Problem. Return the data below in full, matching every line exactly.

-- Opening Marker --

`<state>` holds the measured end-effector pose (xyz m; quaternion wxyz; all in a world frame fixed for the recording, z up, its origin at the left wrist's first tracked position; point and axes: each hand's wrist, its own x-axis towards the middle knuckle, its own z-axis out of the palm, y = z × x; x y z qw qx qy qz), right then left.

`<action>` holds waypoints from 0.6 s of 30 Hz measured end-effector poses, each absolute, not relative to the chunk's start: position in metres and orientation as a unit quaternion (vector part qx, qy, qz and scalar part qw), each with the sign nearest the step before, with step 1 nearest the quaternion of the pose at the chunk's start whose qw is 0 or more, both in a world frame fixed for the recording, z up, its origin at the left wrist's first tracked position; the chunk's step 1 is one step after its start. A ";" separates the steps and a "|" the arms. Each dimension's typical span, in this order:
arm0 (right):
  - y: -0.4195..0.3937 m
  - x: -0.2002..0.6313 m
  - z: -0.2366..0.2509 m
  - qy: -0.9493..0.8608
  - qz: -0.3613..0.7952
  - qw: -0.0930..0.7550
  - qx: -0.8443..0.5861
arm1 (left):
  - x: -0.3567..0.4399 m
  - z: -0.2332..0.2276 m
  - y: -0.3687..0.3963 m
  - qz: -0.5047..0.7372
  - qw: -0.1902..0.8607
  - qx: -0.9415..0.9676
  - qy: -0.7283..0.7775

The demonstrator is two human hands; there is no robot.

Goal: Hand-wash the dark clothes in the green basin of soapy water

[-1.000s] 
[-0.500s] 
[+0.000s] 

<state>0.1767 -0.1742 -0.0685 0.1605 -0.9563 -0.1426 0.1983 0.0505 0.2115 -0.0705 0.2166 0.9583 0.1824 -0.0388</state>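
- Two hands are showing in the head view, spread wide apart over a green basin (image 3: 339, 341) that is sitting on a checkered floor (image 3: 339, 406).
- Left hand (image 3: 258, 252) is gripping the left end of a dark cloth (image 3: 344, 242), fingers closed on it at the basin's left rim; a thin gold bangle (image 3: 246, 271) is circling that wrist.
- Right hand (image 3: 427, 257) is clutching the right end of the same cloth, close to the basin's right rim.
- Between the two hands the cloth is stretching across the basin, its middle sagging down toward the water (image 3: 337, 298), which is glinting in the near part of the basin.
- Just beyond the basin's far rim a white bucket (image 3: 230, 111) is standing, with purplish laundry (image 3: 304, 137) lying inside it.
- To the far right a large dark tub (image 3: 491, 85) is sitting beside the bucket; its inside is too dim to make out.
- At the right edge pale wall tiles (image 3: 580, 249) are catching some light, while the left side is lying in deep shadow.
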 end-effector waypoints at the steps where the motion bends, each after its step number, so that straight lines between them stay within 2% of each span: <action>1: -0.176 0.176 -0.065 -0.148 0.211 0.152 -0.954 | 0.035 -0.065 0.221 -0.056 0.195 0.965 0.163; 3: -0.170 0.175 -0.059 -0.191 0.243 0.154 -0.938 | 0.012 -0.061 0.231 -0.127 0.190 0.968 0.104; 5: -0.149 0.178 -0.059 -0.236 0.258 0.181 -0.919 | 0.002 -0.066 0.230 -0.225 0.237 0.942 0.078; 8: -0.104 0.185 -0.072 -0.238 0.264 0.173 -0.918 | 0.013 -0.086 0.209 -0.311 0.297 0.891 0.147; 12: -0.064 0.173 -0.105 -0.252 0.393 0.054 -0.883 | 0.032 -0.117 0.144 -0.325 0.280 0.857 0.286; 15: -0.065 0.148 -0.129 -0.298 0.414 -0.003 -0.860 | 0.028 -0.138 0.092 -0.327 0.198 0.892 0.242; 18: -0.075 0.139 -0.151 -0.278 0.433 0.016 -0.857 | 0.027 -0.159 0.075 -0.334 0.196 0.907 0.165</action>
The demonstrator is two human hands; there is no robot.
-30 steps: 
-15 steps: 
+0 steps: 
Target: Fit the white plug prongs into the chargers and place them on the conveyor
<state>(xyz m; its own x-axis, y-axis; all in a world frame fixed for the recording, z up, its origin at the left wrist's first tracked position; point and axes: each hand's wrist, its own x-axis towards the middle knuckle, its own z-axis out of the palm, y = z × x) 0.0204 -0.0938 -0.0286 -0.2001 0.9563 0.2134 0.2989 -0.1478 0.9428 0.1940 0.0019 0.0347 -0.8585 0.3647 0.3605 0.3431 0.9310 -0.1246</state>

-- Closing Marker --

Result below.
`<state>` holds the measured end-effector pose (xyz m; quaternion wxyz; all in a world frame fixed for the recording, z up, its origin at the left wrist's first tracked position; point and axes: each hand's wrist, its own x-axis towards the middle knuckle, its own z-axis out of the palm, y = z × x; x y z qw qx qy qz), right then left.

`<action>` holds waypoints from 0.6 s of 30 Hz measured end-effector poses, each absolute, not relative to the chunk's start: position in metres and orientation as a unit quaternion (vector part qx, qy, qz and scalar part qw), each with the sign nearest the step before, with step 1 nearest the quaternion of the pose at the chunk's start whose qw is 0 or more, both in a world frame fixed for the recording, z up, its origin at the left wrist's first tracked position; the chunk's step 1 is one step after its start. A ";" separates the steps and a "|" the arms. Each dimension's typical span, in this order:
arm0 (right):
  - y: -0.4195..0.3937 m
  - x: -0.2002..0.6313 m
  - z: -0.2366..0.2509 m
  - qy: -0.9493..0.8608
  - qz: -0.3613..0.7952
  - qw: -0.0930..0.7550
  - qx: -0.8443..0.5861
arm1 (left):
  - x: -0.3567..0.4399 m
  - z: -0.2332..0.2276 m
  - y: -0.3687..0.3963 m
  - qz: -0.5047..0.7372
  - qw: -0.1902..0.8607
  - qx: -0.9415..0.9676
  - qy: -0.7283..0.7775

The demonstrator is two human hands; there is no robot.

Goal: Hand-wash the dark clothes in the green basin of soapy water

[-1.000s] 
[-0.500s] 
[+0.000s] 

<state>0.1767 -0.1742 -0.0685 0.1605 -0.9563 -0.1426 0.1983 0.0505 0.2115 -0.0705 0.2166 0.9583 0.1824 -0.0388</state>
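- Two hands are showing in the head view, spread wide apart over a green basin (image 3: 339, 341) that is sitting on a checkered floor (image 3: 339, 406).
- Left hand (image 3: 258, 252) is gripping the left end of a dark cloth (image 3: 344, 242), fingers closed on it at the basin's left rim; a thin gold bangle (image 3: 246, 271) is circling that wrist.
- Right hand (image 3: 427, 257) is clutching the right end of the same cloth, close to the basin's right rim.
- Between the two hands the cloth is stretching across the basin, its middle sagging down toward the water (image 3: 337, 298), which is glinting in the near part of the basin.
- Just beyond the basin's far rim a white bucket (image 3: 230, 111) is standing, with purplish laundry (image 3: 304, 137) lying inside it.
- To the far right a large dark tub (image 3: 491, 85) is sitting beside the bucket; its inside is too dim to make out.
- At the right edge pale wall tiles (image 3: 580, 249) are catching some light, while the left side is lying in deep shadow.
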 end-effector waypoints at the steps where the motion bends, each after its step number, so that straight lines between them stay within 2% of each span: <action>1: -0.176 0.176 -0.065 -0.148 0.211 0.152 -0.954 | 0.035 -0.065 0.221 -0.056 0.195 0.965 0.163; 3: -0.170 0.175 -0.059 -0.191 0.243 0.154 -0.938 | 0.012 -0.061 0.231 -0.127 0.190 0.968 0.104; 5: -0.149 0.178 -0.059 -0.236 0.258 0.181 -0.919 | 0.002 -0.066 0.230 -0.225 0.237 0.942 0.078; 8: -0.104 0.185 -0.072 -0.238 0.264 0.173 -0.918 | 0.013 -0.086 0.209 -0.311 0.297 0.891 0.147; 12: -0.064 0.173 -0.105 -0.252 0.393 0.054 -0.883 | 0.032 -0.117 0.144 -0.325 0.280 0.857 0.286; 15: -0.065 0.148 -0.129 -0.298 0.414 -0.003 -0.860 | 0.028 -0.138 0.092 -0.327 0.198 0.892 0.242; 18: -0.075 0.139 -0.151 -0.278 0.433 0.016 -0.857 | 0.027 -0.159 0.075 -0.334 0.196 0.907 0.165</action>
The demonstrator is two human hands; there is no robot.
-30 steps: 
-15 steps: 
+0 steps: 
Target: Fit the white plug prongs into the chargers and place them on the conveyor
<state>(xyz m; its own x-axis, y-axis; all in a world frame fixed for the recording, z up, its origin at the left wrist's first tracked position; point and axes: each hand's wrist, its own x-axis towards the middle knuckle, its own z-axis out of the palm, y = z × x) 0.0204 -0.0938 -0.0286 -0.2001 0.9563 0.2134 0.2989 -0.1478 0.9428 0.1940 0.0019 0.0347 -0.8585 0.3647 0.3605 0.3431 0.9310 -0.1246</state>

Nothing further is needed for this answer.